Saved data entries
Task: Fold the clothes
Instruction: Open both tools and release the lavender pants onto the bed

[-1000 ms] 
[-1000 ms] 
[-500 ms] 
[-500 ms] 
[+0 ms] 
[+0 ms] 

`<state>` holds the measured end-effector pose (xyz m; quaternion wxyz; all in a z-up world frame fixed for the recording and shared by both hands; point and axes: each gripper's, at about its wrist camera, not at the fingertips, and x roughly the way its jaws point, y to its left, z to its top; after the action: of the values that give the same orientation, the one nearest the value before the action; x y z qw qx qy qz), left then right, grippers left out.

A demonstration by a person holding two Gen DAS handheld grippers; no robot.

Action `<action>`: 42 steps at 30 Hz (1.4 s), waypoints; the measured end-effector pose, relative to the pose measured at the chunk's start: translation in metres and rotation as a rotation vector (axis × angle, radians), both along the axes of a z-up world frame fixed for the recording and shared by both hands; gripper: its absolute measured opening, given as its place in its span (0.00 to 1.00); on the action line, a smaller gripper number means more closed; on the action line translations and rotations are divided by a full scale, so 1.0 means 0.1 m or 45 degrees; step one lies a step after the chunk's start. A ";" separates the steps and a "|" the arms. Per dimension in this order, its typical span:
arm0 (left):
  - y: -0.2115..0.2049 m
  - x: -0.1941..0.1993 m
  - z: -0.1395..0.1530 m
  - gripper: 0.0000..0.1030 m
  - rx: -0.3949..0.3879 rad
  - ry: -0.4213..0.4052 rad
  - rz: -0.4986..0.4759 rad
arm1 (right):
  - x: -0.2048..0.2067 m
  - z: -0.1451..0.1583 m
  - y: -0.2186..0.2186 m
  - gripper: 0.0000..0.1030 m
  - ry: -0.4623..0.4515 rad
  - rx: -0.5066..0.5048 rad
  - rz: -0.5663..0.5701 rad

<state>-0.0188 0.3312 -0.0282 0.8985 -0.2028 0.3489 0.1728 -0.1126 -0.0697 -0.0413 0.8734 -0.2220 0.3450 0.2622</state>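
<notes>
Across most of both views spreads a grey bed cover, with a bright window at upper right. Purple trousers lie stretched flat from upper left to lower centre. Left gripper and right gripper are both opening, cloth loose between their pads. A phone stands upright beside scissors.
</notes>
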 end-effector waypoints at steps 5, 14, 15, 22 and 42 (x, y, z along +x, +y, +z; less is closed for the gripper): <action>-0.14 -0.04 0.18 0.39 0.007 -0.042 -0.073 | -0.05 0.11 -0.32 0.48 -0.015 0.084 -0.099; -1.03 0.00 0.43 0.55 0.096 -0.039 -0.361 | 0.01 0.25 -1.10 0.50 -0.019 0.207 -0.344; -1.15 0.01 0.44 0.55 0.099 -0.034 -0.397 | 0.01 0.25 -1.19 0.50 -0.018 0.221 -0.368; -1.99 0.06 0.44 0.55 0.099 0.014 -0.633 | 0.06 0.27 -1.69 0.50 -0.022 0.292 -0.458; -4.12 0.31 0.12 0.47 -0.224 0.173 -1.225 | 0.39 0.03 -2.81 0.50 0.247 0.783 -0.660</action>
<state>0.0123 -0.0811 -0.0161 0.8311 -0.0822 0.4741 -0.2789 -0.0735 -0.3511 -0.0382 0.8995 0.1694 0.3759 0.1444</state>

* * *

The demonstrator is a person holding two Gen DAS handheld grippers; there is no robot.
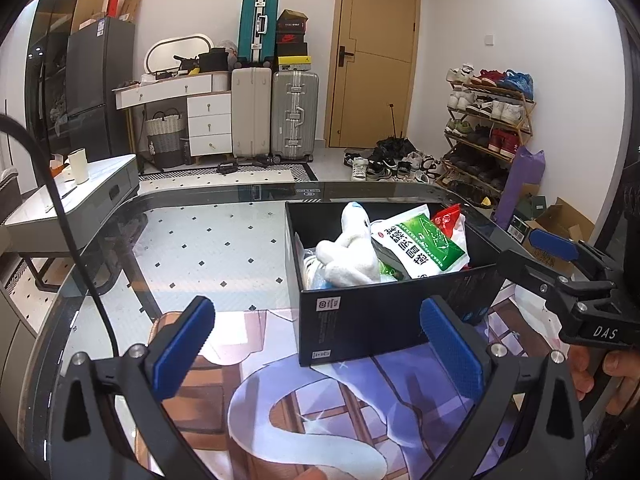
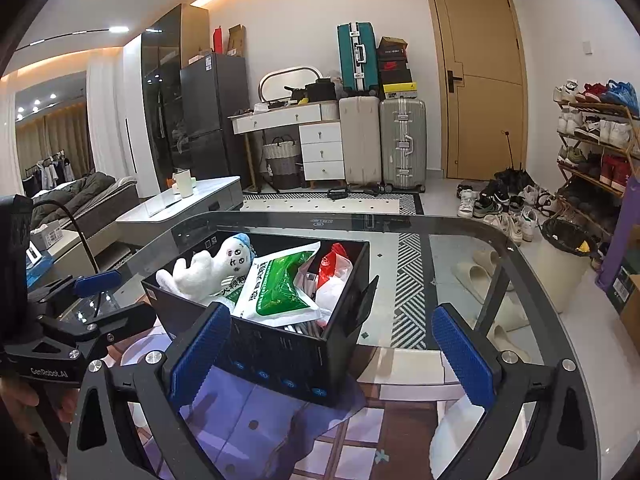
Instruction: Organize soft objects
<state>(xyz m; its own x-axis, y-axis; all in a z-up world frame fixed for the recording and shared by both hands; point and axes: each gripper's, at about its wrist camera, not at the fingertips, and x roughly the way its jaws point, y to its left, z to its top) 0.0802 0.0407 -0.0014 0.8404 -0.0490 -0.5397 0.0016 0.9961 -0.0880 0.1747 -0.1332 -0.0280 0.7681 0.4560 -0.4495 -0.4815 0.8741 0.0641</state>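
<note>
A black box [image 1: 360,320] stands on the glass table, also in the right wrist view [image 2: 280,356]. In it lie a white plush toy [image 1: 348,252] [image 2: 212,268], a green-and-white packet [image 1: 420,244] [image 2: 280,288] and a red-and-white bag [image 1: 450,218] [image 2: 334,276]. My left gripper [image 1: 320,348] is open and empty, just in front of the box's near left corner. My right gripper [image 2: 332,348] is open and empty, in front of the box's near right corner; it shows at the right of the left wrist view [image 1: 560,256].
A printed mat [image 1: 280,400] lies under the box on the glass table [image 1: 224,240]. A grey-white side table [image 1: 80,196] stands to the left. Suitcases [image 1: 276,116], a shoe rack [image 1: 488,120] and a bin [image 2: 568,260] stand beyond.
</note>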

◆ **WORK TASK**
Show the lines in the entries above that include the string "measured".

◆ **SOLUTION FOR THIS EXERCISE**
`<state>` holds the measured end-effector pose (xyz m; quaternion wxyz; all in a z-up world frame fixed for the recording and shared by both hands; point and axes: each gripper's, at about its wrist camera, not at the fingertips, and x roughly the way its jaws point, y to its left, z to its top; after the action: of the values that give the same orientation, the one nearest the value before the action; x y z qw qx qy qz), left then right, grippers left out.
Action `<action>`: 42 steps at 30 Hz (1.4 s), waypoints; the measured end-effector pose, relative to the pose measured at the chunk's start: translation in metres and rotation as a rotation vector (axis × angle, radians), both along the axes of a z-up world frame fixed for the recording and shared by both hands; gripper: its absolute measured opening, given as its place in its span (0.00 to 1.00); on the action line, a smaller gripper number means more closed; on the action line translations and rotations are divided by a full scale, so 1.0 means 0.1 m or 45 degrees; step one lies a step after the chunk's start. A ";" separates the steps and a "|" the arms. Per dimension in this order, its typical span:

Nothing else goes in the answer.